WORK INSTRUCTIONS: Tally the lines in the following entries that include the word "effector"; state only the total.

Stored records:
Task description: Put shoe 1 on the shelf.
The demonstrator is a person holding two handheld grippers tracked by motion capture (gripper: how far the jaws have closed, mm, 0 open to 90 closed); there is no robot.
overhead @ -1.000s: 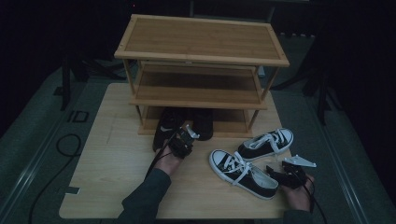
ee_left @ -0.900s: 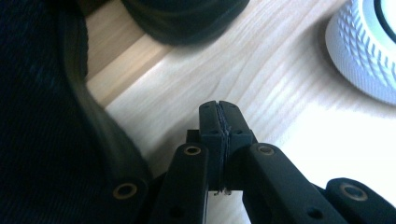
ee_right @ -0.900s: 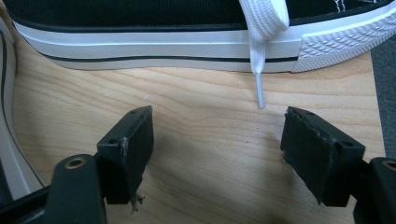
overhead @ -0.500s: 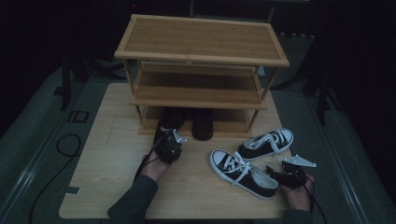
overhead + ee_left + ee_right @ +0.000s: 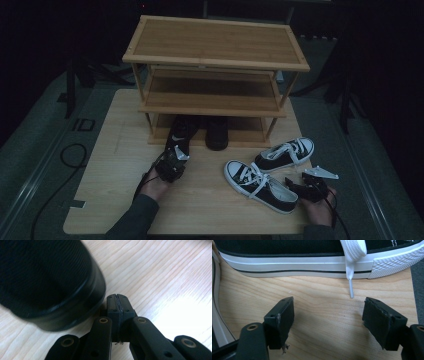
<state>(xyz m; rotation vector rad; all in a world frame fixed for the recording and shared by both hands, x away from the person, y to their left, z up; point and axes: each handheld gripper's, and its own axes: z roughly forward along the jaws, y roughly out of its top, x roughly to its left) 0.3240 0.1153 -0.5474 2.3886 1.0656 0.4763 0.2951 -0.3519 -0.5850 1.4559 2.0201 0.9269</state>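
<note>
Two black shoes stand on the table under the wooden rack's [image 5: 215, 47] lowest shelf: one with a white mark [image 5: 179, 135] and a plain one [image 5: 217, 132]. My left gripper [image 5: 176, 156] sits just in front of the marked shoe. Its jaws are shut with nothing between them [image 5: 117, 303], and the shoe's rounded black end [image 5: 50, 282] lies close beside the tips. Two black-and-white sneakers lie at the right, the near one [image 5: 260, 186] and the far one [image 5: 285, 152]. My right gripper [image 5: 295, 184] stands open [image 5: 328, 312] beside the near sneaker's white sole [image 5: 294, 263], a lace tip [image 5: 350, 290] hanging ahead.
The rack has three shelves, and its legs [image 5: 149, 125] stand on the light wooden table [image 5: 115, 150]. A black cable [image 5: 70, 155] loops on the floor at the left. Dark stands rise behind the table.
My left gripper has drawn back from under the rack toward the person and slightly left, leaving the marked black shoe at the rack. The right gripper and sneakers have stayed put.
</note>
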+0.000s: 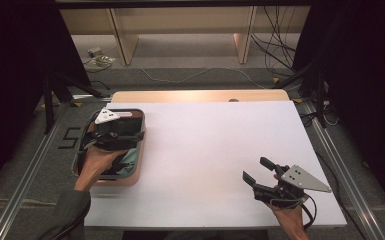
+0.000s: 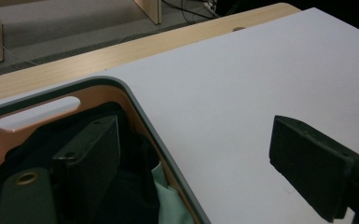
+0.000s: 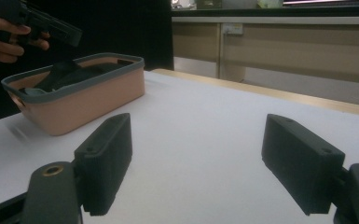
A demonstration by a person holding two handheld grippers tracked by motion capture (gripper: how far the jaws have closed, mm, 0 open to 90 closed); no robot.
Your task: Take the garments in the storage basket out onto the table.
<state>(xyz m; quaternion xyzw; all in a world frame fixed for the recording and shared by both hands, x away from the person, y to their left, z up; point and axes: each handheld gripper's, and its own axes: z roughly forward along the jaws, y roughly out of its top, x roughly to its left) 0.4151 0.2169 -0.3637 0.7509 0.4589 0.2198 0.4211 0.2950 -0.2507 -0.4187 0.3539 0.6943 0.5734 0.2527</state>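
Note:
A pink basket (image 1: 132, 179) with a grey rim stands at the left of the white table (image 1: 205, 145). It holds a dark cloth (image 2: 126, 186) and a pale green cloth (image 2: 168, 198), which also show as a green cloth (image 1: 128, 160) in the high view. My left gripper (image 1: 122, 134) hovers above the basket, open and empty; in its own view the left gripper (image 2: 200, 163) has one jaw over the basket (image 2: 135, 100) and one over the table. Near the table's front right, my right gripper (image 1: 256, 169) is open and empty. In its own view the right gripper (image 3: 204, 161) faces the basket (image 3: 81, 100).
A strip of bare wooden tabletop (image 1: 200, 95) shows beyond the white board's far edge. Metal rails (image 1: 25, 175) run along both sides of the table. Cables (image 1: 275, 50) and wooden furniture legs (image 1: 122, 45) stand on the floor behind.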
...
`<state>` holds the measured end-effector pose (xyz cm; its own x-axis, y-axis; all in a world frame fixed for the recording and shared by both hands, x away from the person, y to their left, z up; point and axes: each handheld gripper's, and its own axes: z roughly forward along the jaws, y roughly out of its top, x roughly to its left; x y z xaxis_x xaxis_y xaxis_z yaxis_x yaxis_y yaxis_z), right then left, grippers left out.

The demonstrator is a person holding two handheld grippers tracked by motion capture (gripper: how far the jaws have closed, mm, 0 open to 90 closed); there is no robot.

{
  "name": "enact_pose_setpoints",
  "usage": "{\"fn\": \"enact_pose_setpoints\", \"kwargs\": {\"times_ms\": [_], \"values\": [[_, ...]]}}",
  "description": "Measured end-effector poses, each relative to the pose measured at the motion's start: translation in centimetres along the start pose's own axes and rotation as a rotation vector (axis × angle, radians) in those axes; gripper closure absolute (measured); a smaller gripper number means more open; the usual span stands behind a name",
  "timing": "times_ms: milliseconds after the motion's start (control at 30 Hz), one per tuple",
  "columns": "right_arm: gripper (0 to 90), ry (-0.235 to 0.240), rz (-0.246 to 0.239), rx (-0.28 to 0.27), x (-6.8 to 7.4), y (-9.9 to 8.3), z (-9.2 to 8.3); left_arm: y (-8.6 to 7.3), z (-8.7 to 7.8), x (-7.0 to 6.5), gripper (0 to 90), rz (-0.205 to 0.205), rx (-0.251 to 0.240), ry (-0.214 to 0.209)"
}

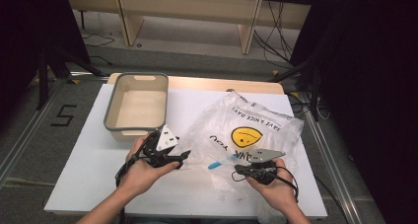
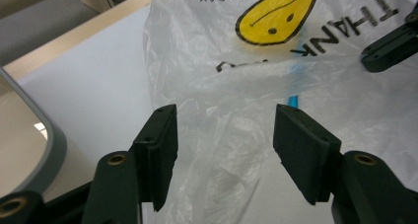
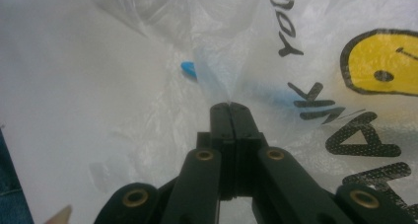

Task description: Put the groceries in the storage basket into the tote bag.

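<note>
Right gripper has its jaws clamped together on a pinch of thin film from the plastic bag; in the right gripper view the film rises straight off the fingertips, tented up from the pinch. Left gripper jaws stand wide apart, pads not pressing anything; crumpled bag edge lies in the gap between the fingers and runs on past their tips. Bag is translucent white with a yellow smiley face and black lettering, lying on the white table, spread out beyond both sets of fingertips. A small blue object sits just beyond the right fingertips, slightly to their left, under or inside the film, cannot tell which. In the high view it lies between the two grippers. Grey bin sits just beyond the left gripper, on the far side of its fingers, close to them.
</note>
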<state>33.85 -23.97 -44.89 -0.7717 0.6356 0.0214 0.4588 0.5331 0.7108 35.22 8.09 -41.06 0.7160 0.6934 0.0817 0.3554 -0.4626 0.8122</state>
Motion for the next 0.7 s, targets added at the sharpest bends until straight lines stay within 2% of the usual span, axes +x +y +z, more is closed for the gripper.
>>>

OUTPUT: 2